Como el Combate con Armas Medievales era el aire que respiraban, incluso mencionarlo parecía gratuito, así que lo acortaron a UMAPPIS y, como lo de «metáfora» ponía nerviosos a algunos de los hombres de negocios, se convirtió en APPIS, que les gustó lo suficiente como para registrarlo. Y como APPIS estaba a solo una letra de distancia de APIS, que significaba abeja en latín, crearon y registraron un logotipo relacionado con las abejas y los panales. Como pacientemente le dijo Corvallis a Richard, todo era una especie de chiste interno high-tech. En ese mundo, API significaba «interfaz de aplicación de programas», es decir, los paneles de control de software a los que los técnicos frikis conectaban sus tecnologías para hacer posible que otros frikis escribieran programas que los utilizarían. Todo lo cual estaba a una o dos capas de abstracción más allá del punto en que a Richard podía importarle una mierda.

—Lo que intento decir en este memorándum —le explicó a Corvallis—, es que a todo el que le apetezca debería poder coger nuestro juego por el cuello y obligarlo a resolver problemas para ellos.

Y Corvallis le aseguró que eso era exactamente sinónimo de tener una API y que todo lo demás era marketing.

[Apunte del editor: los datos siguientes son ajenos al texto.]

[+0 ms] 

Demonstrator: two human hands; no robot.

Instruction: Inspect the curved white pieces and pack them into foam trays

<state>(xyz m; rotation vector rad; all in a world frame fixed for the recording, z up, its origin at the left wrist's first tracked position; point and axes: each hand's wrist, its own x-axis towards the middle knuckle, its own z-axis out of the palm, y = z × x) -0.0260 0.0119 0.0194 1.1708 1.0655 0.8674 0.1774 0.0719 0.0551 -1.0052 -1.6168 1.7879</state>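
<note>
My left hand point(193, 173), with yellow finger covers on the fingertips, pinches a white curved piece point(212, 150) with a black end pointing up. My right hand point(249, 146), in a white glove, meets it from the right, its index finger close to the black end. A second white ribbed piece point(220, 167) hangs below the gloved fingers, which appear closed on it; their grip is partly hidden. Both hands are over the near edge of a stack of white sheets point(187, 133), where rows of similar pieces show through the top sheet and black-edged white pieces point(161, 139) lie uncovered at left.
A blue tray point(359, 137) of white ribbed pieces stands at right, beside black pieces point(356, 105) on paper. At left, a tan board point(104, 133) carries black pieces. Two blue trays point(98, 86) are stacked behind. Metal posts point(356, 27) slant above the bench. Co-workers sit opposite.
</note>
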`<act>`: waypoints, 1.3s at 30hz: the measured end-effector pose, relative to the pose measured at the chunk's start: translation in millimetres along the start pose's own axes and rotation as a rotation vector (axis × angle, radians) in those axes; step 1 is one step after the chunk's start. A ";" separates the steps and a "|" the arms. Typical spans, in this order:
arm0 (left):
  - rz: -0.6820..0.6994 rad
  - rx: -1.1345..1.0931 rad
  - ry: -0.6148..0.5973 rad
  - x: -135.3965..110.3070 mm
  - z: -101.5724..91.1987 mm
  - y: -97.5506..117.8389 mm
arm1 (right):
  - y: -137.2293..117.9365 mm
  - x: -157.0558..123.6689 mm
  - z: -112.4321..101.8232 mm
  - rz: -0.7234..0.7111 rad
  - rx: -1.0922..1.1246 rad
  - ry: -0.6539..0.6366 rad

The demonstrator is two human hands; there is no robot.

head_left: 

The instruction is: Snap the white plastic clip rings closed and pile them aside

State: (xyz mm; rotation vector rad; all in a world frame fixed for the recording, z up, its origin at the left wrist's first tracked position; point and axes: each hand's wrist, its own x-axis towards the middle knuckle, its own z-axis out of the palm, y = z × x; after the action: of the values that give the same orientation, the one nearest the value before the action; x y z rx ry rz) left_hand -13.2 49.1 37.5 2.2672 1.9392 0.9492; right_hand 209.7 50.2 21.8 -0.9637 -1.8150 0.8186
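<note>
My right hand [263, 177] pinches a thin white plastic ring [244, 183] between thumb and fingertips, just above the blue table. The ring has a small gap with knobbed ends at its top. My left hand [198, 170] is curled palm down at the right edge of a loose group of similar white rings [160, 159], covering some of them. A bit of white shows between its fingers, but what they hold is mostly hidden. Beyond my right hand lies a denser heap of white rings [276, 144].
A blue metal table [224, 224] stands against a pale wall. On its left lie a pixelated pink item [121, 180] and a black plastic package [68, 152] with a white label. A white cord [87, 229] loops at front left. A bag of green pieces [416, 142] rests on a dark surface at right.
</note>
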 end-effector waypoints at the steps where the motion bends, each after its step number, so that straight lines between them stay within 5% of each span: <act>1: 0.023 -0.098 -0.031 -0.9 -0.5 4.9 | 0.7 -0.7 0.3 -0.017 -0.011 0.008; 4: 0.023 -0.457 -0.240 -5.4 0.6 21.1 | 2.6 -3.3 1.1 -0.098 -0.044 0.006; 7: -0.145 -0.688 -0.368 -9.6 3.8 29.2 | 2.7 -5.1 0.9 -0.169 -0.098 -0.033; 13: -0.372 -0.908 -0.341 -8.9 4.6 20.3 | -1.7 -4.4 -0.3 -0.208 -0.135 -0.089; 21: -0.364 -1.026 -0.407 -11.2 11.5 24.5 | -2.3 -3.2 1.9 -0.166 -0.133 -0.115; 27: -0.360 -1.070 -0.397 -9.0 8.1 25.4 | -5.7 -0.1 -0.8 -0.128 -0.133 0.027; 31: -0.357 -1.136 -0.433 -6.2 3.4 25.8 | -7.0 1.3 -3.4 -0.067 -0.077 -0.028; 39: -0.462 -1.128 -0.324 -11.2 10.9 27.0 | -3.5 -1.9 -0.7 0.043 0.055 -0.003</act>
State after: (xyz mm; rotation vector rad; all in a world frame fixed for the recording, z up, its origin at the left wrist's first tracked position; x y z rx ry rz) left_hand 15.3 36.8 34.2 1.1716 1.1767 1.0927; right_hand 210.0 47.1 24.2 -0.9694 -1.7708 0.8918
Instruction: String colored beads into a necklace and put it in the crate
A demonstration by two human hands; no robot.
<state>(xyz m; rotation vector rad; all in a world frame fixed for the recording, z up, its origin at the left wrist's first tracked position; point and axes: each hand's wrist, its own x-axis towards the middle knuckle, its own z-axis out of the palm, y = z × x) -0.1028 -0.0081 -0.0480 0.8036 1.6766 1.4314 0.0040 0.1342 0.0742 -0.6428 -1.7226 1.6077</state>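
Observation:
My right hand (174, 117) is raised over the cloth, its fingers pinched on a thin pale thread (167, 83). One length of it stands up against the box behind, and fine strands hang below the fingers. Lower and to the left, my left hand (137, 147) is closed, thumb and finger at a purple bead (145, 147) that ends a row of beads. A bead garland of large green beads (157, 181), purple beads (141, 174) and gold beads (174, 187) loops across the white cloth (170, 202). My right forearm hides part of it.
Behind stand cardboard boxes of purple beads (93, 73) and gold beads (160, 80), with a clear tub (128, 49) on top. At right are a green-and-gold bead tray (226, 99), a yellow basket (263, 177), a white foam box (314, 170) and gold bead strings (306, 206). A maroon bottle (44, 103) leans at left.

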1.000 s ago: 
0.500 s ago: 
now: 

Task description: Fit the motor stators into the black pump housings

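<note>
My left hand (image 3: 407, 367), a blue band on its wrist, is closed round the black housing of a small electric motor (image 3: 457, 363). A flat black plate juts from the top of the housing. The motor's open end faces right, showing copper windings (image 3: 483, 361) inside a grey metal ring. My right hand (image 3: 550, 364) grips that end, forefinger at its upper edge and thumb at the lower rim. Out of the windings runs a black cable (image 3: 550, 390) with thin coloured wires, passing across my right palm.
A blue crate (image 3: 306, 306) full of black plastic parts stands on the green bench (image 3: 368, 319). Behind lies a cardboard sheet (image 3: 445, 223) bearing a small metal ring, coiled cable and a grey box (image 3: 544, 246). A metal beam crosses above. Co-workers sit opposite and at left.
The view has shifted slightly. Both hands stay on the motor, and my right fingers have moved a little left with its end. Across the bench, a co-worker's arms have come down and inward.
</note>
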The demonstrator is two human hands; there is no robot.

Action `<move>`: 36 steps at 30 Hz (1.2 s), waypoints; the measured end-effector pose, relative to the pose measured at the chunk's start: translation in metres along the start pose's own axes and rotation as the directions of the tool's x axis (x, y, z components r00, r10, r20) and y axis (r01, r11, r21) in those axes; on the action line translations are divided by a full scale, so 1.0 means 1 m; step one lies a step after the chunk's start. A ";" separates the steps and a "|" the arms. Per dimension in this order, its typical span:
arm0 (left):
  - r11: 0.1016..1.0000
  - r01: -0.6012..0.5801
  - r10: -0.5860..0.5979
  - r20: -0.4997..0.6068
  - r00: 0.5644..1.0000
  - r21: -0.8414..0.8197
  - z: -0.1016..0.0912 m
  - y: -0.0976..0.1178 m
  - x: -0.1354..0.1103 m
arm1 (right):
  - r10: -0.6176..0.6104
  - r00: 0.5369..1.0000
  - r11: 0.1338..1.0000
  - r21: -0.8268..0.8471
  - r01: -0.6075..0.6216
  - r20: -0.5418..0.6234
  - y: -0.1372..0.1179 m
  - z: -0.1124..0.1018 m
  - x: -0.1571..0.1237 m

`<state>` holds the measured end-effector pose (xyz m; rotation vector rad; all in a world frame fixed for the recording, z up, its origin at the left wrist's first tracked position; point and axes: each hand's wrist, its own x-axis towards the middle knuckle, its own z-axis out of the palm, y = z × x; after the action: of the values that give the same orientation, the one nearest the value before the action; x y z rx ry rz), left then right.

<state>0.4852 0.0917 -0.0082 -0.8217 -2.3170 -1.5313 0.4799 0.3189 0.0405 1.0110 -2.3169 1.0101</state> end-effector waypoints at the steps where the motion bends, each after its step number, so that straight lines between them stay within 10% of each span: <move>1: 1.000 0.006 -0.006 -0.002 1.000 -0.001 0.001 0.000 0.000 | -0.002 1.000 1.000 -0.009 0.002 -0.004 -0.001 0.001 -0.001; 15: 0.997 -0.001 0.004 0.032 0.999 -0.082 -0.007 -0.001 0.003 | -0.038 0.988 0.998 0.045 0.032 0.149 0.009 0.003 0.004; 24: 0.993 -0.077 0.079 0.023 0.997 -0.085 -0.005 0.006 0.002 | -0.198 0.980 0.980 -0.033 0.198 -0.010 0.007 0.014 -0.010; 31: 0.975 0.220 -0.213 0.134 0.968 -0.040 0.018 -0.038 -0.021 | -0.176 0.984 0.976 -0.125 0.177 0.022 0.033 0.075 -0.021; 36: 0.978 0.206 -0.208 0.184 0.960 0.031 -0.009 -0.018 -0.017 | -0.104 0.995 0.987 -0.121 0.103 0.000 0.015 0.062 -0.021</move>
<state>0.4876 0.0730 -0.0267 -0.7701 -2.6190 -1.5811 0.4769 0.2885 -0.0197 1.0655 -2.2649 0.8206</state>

Los problemas que Richard tenía en mente no estaban relacionados con el juego ni con el entretenimiento siquiera. La Corporación 9592 ya había cubierto tantas de esas bases como podía idear su gente más imaginativa, y luego habían pagado a abogados para examinar el material que ellos habían creado y extrapolar categorías completas de cosas que pudieran idearse después. Y dondequiera que fuesen, descubrieron que los creadores de World of Warcraft habían estado allí cinco años antes y habían patentado todo lo que era patentable y, en un sentido u otro, se habían ciscado en todo lo que no lo estaba. Lo cual explicaba mucho sobre la fase 3.

La epifanía (si no era una palaba demasiado fina para la mierda enloquecida que había surgido en el cerebro de Richard) se produjo en una cervecería de Sea-Tac. Richard llevaba allí atrapado un par de horas después de que su vuelo a Spokane fuera retrasado por una colisión entre una camioneta de equipaje y el avión: una circunstancia extrañamente común en ese aeropuerto, y uno de esos detalles aldeanos que ayudaban a conservar su sabor a ciudad pequeña. Sentado allí con su cerveza y mirando a los viajeros sin zapatos ni cinturón pasar por el detector de metales, le llamó la atención el puro aburrimiento del trabajo que realizaba la gente de la Administración de Seguridad en el Transporte: mirar aquellas maletas pasar por las máquinas de rayos X, intentar permanecer alerta en busca de ese momento que sucedía una vez cada diez años en que alguien intentara hacer pasar una pistola.